Güncelleme Tarihi:
Ne kadar zaman oldu bilemiyorum. Televizyonda, TBMM'de pankart açan gençleri görmüştüm.
Dinleyici localarında sessiz sadasız pankart açmışlardı. Pankartın üzerinde ‘‘Öğrenim hakkımız engellenemez’’ yazıyordu. Öğrenim harçlarının yüksekliğini protesto ediyorlardı.
Olay müthiş hoşuma gitmişti. Çocuklar demokratik haklarını kullanıyorlardı. Ama herkes benim gibi düşünmüyordu.
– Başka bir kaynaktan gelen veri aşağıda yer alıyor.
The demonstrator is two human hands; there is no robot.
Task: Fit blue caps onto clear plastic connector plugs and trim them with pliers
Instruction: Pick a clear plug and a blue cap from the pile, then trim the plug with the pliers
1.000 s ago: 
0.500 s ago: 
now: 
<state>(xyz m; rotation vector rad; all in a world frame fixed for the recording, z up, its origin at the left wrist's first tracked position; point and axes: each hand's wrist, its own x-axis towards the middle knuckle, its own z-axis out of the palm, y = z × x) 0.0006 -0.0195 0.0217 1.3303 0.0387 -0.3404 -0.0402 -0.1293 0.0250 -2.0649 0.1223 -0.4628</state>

Nitekim, TBMM Başkanvekili olacak zatı muhterem, gençliğinde öğrenci lideri konumunda olduğunu unutmuş; gürledi:
‘‘Burası Yüce Meclis'tir. Burada böyle şey yapamazsınız. Görevlileri göreve davet ediyorum.’’
Bu sözlerin Türkçesi şuydu: ‘‘Bu kerataları yakalayın ve lazım geleni yapın.’’
Yaptılar. Çocukların hayatlarını söndürdüler.
Kimilerini ‘‘çeteci’’ ilan ettiler. Onlarca seneye mahkûm ettiler.
Sonra da tümü Yargıtay'da beraat etti.
Şimdi bunları yapanlar, varsa vicdanlarıyla baş başadırlar.
* * *
Peki o gün TBMM Başkanvekili şöyle deseydi:
‘‘Tamam çocuklar; derdiniz anlaşıldı. Şimdi vakar içinde locayı terk edin.’’
Sonra görevlilere hitap etseydi:
‘‘Çocukların salimen TBMM'yi terk etmelerini sağlayın. Kıllarına dokunmaya kalkan olursa hakkında soruşturma açarım.’’
Mesele kalmayacaktı. Çocuklar, TBMM'de vekillerini uyarı görevlerini yapmış olarak gideceklerdi.
Ve TBMM bu olayı düşünecek, konuya daha da iyi eğilecekti.
Belki de TBMM'nin bilmem kaç kilometre yakınında gösteri yapma yasağını fena halde saçma bularak kaldıracak, TBMM bahçesinde bir ‘‘demokrasi yolu’’ ihdas edecekti.
Göstericiler bu yolda, gruplar halinde pankartlarıyla sessizce yürüyebilecekler, vekillerine dertlerini yansıtabileceklerdi.
TBMM bahçesi, Beyaz Saray'ın önü gibi olacaktı.
Bunu yapmak için vakit geç değildir.
* * *
Benim asıl dikkat çekmek istediğim nokta başkadır. Ben, ‘‘Hukuk toparlanmalıdır’’ diyorum.
‘‘28 Şubat'ın Anayasa'ya aykırı brifinglerinin etkisinden artık kurtulmalıdır’’ diyorum. ‘‘Hukuk, siyaset üstü olduğunu anlamalıdır’’ diyorum.
Çünkü aksi halde, devlet hukuku politize ederek, kendi temeline dinamit koymuş olacaktır. Aksi halde Susurluk çeteleri ortada kol gezerken, pankart açan çocuklar çeteci ilan edilecektir.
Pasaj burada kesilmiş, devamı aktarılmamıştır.